Write out the records below from the first line through the line containing "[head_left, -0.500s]", leaving out any pictures.

Data extracted from a collection
= = = = = = =

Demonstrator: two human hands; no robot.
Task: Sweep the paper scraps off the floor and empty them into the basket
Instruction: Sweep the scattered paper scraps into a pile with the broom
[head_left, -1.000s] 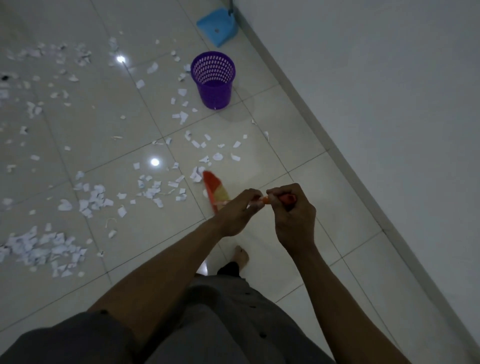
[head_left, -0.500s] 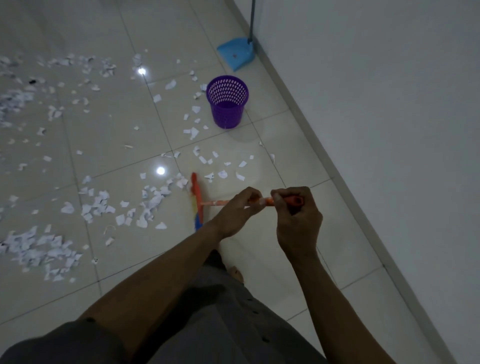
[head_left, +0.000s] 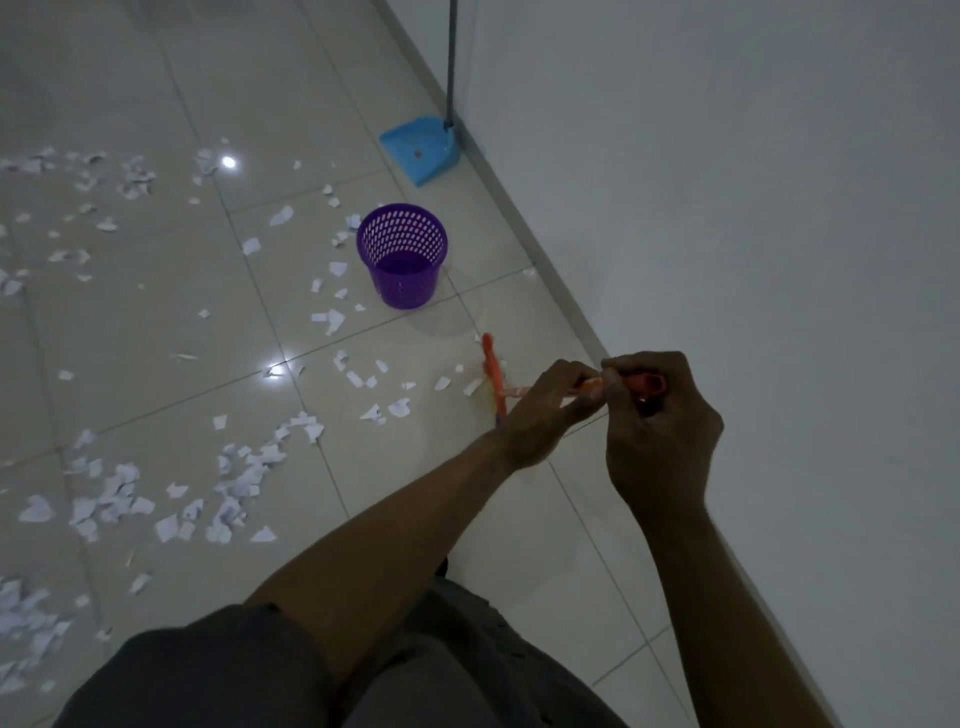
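Observation:
Both hands grip the orange handle of a broom. My right hand (head_left: 657, 421) closes on its top end, and my left hand (head_left: 545, 408) holds it just below. The broom head (head_left: 492, 371) rests on the tiled floor, a little in front of the hands. White paper scraps (head_left: 234, 478) lie scattered over the floor to the left, with a few small ones (head_left: 395, 405) beside the broom head. A purple perforated basket (head_left: 402, 254) stands upright beyond the broom, apart from it.
A blue dustpan (head_left: 421, 148) with a long upright pole leans against the white wall (head_left: 727, 208) behind the basket. The wall runs along the right side. More scraps (head_left: 31, 623) lie at the far left edge.
The broom head has moved right, towards the wall and nearer the basket. The view has tilted up and left, so basket and dustpan sit lower in frame. Both hands keep their grip.

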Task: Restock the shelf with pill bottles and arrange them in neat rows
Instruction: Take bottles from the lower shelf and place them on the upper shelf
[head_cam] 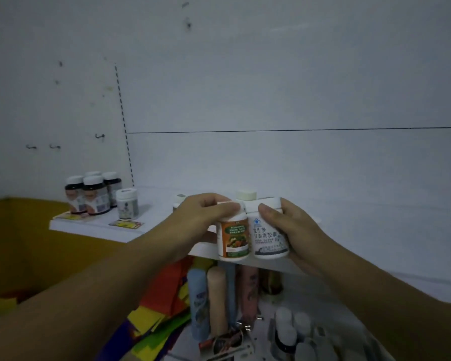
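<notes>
- White plastic pill bottle with orange label (233, 237), at the white shelf's (94, 226) front edge: "MULTI VITAMIN MINERAL TABLETS", blurred.
- White plastic bottle with blue print (270, 239), same shelf edge: "生牌", "泰康胶囊".

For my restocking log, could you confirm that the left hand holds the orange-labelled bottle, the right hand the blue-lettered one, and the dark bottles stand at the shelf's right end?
Not quite: the head view shows the dark bottles at the left end of the shelf, not the right. The left hand does hold the orange-labelled bottle and the right hand the blue-lettered bottle.
</notes>
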Action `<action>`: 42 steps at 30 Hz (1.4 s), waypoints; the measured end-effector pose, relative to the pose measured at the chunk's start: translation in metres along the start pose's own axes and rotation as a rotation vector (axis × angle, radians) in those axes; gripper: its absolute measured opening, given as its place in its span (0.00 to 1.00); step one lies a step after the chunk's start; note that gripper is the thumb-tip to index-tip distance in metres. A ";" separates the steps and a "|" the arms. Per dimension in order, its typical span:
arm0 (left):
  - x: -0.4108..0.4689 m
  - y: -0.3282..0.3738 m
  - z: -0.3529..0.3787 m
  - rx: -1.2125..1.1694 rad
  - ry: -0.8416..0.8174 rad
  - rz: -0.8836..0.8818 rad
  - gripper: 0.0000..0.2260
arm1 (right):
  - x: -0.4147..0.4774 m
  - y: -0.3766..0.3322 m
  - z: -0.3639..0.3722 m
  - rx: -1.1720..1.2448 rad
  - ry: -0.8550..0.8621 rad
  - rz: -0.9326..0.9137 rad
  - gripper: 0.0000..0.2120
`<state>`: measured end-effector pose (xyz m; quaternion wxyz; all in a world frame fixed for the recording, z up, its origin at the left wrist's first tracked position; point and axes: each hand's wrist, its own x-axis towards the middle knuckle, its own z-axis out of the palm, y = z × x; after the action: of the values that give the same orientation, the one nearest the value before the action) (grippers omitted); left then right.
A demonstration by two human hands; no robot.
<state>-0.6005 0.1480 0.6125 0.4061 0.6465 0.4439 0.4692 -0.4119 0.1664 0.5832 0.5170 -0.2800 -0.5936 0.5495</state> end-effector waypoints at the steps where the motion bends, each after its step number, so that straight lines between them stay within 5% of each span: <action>1: 0.005 0.001 -0.007 0.015 0.022 0.006 0.04 | 0.009 0.000 0.003 -0.009 -0.022 -0.005 0.23; 5: 0.020 0.003 -0.040 0.102 0.070 0.045 0.07 | 0.042 0.000 0.020 -0.045 -0.067 -0.036 0.26; 8: 0.036 0.010 -0.069 0.152 0.148 0.103 0.16 | 0.069 0.000 0.032 -0.080 -0.050 -0.076 0.18; 12: 0.084 0.014 -0.115 0.213 0.315 0.158 0.12 | 0.109 -0.002 0.051 -0.151 -0.031 -0.120 0.10; 14: 0.112 0.013 -0.137 0.213 0.336 0.174 0.12 | 0.127 -0.004 0.065 -0.202 0.025 -0.159 0.15; 17: 0.152 0.008 -0.166 0.170 0.273 0.159 0.10 | 0.151 -0.004 0.083 -0.291 0.125 -0.171 0.26; 33: 0.246 -0.077 -0.167 0.519 -0.372 -0.278 0.10 | 0.191 -0.003 0.091 -0.453 0.276 -0.124 0.27; 38: 0.242 -0.077 -0.163 0.589 -0.442 -0.378 0.08 | 0.198 -0.011 0.087 -0.444 0.234 -0.125 0.30; 42: 0.235 -0.066 -0.178 0.649 -0.408 -0.360 0.18 | 0.219 -0.014 0.098 -0.474 0.159 -0.118 0.31</action>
<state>-0.7463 0.4097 0.6491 0.3363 0.7326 0.5850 0.0891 -0.5666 0.3243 0.6773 0.5128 -0.4007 -0.6788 0.3402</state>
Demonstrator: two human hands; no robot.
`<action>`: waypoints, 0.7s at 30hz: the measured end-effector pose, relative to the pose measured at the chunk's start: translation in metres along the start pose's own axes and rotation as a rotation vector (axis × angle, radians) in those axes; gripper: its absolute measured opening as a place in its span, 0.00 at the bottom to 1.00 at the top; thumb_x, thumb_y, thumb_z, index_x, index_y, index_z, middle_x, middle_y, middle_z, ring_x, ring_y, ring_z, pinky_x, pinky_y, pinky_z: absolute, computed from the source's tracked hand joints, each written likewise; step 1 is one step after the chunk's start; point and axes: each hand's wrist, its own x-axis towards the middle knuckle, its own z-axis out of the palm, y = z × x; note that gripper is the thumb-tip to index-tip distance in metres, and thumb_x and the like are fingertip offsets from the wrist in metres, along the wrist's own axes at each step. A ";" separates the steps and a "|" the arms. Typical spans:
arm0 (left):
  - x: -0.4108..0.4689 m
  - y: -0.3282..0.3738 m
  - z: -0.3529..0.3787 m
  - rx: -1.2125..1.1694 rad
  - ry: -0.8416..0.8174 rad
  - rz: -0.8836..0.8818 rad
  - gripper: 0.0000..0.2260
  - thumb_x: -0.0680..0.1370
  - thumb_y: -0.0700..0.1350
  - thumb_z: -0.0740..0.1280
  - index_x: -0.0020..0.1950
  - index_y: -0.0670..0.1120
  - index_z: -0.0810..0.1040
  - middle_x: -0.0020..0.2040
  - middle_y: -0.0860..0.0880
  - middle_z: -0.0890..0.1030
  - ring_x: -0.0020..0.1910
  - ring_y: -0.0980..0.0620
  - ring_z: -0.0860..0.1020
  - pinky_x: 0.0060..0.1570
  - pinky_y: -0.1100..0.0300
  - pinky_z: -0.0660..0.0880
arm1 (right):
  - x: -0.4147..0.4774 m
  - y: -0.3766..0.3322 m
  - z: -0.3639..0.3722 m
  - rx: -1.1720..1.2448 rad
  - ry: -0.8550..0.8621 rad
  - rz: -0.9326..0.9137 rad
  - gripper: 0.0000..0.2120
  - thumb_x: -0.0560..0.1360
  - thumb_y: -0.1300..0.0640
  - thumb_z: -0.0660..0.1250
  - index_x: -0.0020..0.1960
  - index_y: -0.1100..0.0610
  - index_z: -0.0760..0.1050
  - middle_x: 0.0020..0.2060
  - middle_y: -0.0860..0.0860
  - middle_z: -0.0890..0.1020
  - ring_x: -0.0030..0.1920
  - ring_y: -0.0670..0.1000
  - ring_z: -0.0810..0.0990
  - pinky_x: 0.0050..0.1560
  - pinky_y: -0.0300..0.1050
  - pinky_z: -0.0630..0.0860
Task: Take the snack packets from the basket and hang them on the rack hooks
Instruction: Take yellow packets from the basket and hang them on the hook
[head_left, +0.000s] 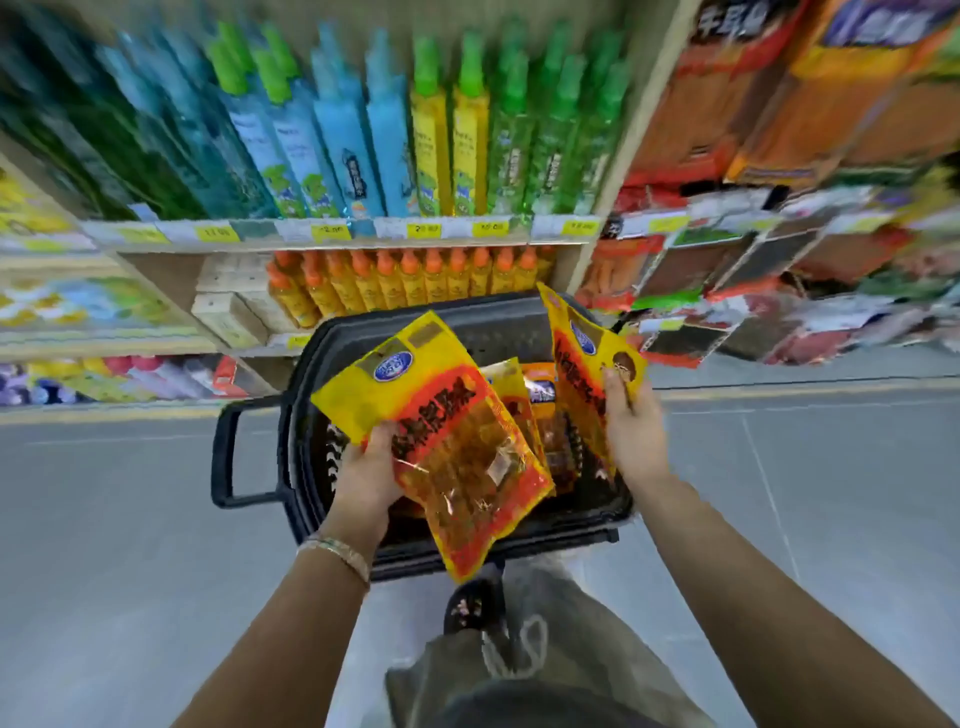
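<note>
Two yellow snack packets are held over the black basket (306, 374), one in each hand.

The left hand (371, 467) grips the left edge of the first packet (452, 431), fingers curled round it, and the packet lies tilted across the basket's near side. The right hand (631, 421) pinches the second packet (579, 358) by its right edge, holding it nearly upright over the basket's right side. More packets (540, 395) lie inside the basket between the two. The rack (727, 270) of hanging packets stands far right, blurred. Shelves of bottles (431, 150) fill the far left. A bracelet (337, 551) circles the left wrist.
</note>
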 end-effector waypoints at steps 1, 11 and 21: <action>-0.007 0.007 0.004 0.009 -0.040 0.037 0.20 0.65 0.58 0.67 0.51 0.48 0.79 0.52 0.43 0.82 0.47 0.43 0.81 0.49 0.46 0.79 | -0.008 -0.005 -0.015 0.019 0.058 -0.036 0.15 0.81 0.49 0.57 0.58 0.57 0.76 0.52 0.54 0.81 0.53 0.52 0.77 0.54 0.44 0.70; -0.074 0.012 0.113 0.207 -0.355 0.270 0.14 0.72 0.60 0.68 0.53 0.57 0.72 0.53 0.57 0.77 0.53 0.52 0.75 0.57 0.53 0.72 | -0.083 0.031 -0.171 -0.015 0.395 -0.023 0.11 0.79 0.49 0.60 0.40 0.48 0.74 0.35 0.42 0.77 0.40 0.49 0.76 0.41 0.45 0.69; -0.144 -0.091 0.264 0.652 -0.614 0.489 0.04 0.76 0.46 0.68 0.49 0.49 0.80 0.51 0.47 0.83 0.51 0.49 0.79 0.51 0.58 0.71 | -0.142 0.198 -0.272 0.128 0.378 0.390 0.09 0.69 0.36 0.61 0.40 0.37 0.79 0.32 0.26 0.78 0.34 0.28 0.74 0.36 0.23 0.70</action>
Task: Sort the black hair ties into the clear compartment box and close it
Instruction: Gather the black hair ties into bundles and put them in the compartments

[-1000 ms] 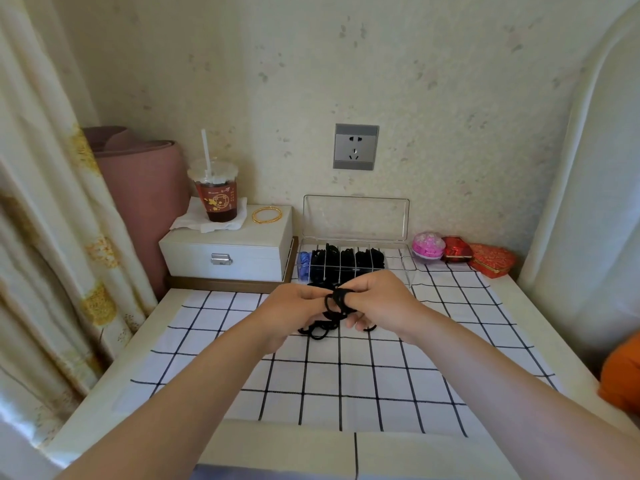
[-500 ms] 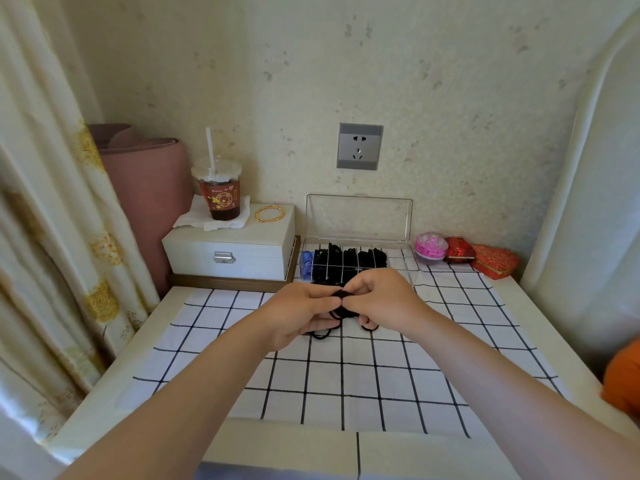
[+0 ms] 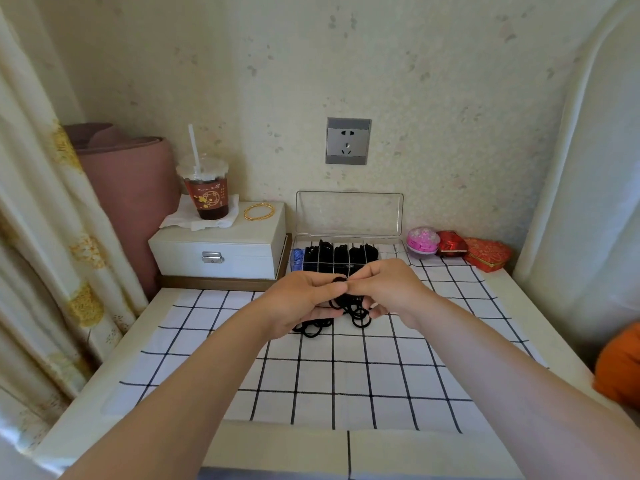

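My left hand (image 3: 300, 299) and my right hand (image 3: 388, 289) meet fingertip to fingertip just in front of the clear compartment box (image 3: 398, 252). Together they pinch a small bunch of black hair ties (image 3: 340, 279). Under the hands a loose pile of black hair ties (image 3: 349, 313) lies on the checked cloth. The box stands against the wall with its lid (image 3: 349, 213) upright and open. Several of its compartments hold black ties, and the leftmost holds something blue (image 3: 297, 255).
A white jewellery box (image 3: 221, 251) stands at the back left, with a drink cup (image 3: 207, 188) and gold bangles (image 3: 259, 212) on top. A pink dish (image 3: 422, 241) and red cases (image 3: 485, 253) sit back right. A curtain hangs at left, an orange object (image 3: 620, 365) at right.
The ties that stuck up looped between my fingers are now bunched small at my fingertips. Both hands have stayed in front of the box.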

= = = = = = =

### Response to the exercise
Demonstrator: two human hands; no robot.
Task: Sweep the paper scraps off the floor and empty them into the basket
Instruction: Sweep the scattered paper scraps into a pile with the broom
[head_left, -1.000s] 
[head_left, -0.500s] 

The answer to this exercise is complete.